Synthesis of an Oligonucleotide Inhibitor of Protein Synthesis in Rabbit Reticulocyte Lysates Analogous to that Formed in Extracts from Interferon‐Treated Cells

Abstract

A heat-stable, low-MW inhibitor of protein synthesis is formed on incubation of hemin-supplemented rabbit reticulocyte lysates with ATP and double-stranded (ds)RNA. It inhibits the translation of added encephalomyocarditis virus RNA (EMCRNA) and endogeneous mRNA in reticulocyte lysates and mouse [fibroblast] L cell extracts. The enzyme responsible for the synthesis of the inhibitor binds to dsRNA and can be purified on a column of poly(I).cntdot.poly(C) bound to an inert support. The highly purified enzyme in its stable column-bound state can be conveniently employed to synthesize the inhibitor and to label it with [3H]ATP, or [.alpha.-32P]ATP or [.gamma.-32P]ATP as substrate. The radioactive inhibitor synthesized in this way with material from rabbit reticulocyte lysates shows the same spectrum of resistance and sensitivity to alkali and a variety of enzymes as corresponding material similarly synthesized with extracts from interferon-treated mouse L cells.

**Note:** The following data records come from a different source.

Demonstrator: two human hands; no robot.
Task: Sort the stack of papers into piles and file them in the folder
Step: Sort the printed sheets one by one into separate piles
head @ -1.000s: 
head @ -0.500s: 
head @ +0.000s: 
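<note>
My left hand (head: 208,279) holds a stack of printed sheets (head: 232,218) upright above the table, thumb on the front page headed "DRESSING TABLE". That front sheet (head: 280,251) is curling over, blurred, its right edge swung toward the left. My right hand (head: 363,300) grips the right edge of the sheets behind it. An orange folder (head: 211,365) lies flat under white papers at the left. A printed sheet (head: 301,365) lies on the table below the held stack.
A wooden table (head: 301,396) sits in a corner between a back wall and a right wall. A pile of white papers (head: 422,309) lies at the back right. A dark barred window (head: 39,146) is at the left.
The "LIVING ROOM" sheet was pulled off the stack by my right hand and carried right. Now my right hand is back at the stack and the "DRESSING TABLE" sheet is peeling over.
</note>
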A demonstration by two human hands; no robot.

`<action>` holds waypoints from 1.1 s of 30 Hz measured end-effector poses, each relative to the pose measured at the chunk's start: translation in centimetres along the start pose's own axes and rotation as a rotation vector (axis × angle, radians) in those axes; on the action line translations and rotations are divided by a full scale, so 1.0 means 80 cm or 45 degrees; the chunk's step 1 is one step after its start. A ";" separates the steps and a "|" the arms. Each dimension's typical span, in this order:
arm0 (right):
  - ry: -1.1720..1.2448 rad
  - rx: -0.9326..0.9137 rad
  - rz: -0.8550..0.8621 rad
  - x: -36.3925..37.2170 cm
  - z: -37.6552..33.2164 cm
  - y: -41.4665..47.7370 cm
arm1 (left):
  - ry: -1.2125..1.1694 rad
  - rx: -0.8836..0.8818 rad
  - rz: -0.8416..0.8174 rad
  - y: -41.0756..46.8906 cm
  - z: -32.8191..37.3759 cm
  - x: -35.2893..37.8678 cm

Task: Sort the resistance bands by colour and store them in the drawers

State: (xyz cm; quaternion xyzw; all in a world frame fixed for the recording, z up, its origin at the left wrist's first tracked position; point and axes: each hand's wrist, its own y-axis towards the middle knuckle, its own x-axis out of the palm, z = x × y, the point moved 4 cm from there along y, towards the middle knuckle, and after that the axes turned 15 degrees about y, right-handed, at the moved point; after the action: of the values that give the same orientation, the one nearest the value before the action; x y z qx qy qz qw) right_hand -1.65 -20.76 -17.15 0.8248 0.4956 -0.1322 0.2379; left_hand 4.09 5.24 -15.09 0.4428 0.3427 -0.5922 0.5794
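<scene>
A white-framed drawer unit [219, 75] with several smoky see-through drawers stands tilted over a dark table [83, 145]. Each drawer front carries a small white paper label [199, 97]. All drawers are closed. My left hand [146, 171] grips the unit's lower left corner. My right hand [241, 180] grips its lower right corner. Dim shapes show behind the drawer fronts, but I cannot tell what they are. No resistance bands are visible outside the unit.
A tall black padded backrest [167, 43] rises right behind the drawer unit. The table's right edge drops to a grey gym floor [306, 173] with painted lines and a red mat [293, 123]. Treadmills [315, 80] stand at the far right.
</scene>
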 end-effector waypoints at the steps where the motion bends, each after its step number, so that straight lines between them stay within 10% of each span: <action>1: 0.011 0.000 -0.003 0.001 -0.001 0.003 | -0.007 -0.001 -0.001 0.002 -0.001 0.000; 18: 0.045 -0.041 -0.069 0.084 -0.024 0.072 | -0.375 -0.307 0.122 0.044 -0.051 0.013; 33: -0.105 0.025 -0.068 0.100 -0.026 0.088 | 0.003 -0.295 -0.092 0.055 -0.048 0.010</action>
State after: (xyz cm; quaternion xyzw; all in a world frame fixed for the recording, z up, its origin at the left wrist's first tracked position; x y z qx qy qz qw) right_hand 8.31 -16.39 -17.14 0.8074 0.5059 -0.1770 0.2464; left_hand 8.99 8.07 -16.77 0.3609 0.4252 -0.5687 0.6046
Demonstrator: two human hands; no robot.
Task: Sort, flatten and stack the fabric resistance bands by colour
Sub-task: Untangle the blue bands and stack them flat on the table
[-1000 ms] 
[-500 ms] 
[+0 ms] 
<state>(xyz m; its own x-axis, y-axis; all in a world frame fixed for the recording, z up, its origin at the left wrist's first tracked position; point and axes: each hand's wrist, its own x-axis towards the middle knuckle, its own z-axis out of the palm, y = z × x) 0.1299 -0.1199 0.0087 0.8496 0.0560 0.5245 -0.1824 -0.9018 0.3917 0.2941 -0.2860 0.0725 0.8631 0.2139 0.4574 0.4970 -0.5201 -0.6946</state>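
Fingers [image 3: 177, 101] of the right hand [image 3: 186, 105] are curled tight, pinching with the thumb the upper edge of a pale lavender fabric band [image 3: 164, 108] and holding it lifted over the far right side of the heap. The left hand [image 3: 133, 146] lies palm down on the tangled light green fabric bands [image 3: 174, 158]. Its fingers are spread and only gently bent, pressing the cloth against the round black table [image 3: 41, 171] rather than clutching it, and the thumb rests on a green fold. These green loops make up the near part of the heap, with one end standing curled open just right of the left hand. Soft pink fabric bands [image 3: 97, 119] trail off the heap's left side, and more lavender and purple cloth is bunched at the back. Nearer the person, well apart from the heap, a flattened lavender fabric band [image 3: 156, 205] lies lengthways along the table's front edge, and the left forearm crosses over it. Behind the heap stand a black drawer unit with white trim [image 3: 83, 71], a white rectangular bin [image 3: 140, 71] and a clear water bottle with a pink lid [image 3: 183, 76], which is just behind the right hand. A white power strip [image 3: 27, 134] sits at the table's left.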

The inhibitors from the 2 systems have comparable absorbance spectra, are chromatographically and electrophoretically indistinguishable and are apparently identical in specific activity in the inhibition of protein synthesis in the cell-free system. The inhibitor is also formed on inhibition of protein synthesis by dsRNA in reticulocyte lysates. On comparison of the spectrum of polypeptide products synthesized in response to EMC RNA in the reticulocyte lysate, the effects of the inhibitor or dsRNA were similar. A distinctly different effect was obtained with the hemin-controlled repressor, a known inhibitor of initiation. The significance of these results with respect to the mechanism of action of the inhibitor and its role in the inhibition observed in response to dsRNA is discussed.